_WHAT TO PRODUCE_
Copy the line containing "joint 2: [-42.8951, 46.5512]", then all lines after it up to and including the final line of the material, exactly and without additions.

_DATASET EXTRACT_

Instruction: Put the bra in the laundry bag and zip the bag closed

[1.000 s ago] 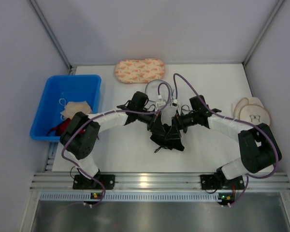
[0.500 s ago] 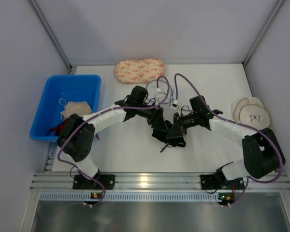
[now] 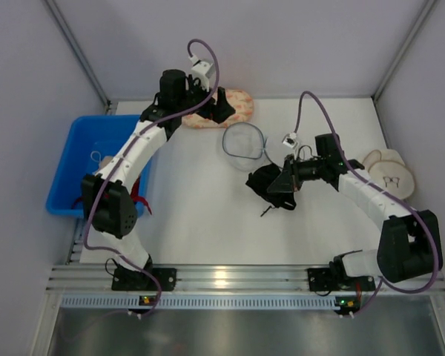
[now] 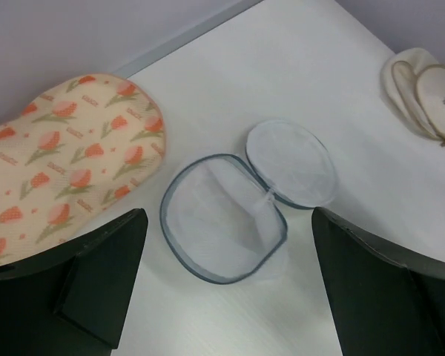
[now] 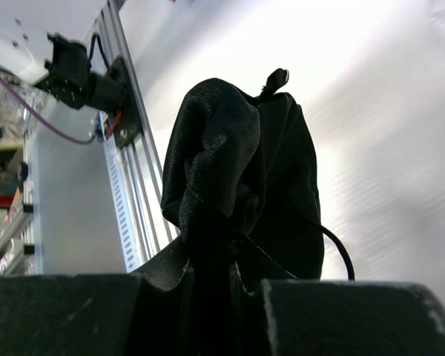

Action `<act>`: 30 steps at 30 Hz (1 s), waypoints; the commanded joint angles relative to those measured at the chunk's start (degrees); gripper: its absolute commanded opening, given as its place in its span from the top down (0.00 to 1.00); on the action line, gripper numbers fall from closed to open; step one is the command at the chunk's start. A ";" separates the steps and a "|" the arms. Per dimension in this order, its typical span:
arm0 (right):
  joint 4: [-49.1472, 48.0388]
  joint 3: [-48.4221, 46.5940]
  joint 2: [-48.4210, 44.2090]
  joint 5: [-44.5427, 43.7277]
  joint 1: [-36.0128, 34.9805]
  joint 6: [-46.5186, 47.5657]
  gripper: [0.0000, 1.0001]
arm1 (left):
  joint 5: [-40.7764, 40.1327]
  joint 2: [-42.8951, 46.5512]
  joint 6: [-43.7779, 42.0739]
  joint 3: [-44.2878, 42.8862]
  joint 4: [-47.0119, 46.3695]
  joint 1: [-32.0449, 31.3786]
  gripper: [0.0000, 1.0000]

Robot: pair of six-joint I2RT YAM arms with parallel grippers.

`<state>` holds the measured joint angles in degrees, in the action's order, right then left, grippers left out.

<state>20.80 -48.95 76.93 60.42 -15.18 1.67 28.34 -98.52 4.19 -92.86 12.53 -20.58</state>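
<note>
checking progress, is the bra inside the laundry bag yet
No, the bra is gripped in the right end effector, outside the laundry bag.

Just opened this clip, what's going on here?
The right gripper holds the black bra bunched in shut jaws near the middle of the table. The left gripper hovers empty, jaws open, over the back of the table by the peach pouch. The laundry bag lies unzipped and open between them, with nothing in it yet.
</note>
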 commanded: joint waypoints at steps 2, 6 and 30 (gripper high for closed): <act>-6.79 -4.57 -3.62 2.86 3.66 -6.32 1.00 | -4.51 -8.33 -4.37 -5.48 3.64 -0.25 0.03; -12.52 -6.94 -3.80 2.94 5.77 -14.13 1.00 | -9.93 -14.06 0.20 -7.95 3.81 -0.25 0.12; -56.37 -15.30 6.29 -16.03 9.56 -43.85 1.00 | 1.61 -20.92 24.36 1.62 -0.05 4.41 0.44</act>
<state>-24.60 -61.98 81.21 49.60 -6.09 -38.54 25.43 -121.78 23.92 -92.68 16.91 -16.27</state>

_ANSWER BELOW_
  joint 2: [-42.8951, 46.5512]
  joint 6: [-43.7779, 42.0739]
  joint 3: [-44.2878, 42.8862]
  joint 4: [-47.0119, 46.3695]
  joint 1: [-32.0449, 31.3786]
  gripper: [0.0000, 1.0000]

Robot: pair of six-joint I2RT YAM arms with parallel grippers.

`<state>` holds the measured joint angles in degrees, in the action's order, right then left, grippers left out.

<state>20.80 -48.95 76.93 60.42 -15.18 1.67 28.34 -98.52 4.19 -92.86 12.53 -20.58</state>
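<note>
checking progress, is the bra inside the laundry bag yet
No, the bra is gripped in the right end effector, outside the laundry bag.

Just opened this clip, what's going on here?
The right gripper holds the black bra bunched in shut jaws near the middle of the table. The left gripper hovers empty, jaws open, over the back of the table by the peach pouch. The laundry bag lies unzipped and open between them, with nothing in it yet.
</note>
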 commanded: joint waypoints at steps 2, 6 and 30 (gripper high for closed): <act>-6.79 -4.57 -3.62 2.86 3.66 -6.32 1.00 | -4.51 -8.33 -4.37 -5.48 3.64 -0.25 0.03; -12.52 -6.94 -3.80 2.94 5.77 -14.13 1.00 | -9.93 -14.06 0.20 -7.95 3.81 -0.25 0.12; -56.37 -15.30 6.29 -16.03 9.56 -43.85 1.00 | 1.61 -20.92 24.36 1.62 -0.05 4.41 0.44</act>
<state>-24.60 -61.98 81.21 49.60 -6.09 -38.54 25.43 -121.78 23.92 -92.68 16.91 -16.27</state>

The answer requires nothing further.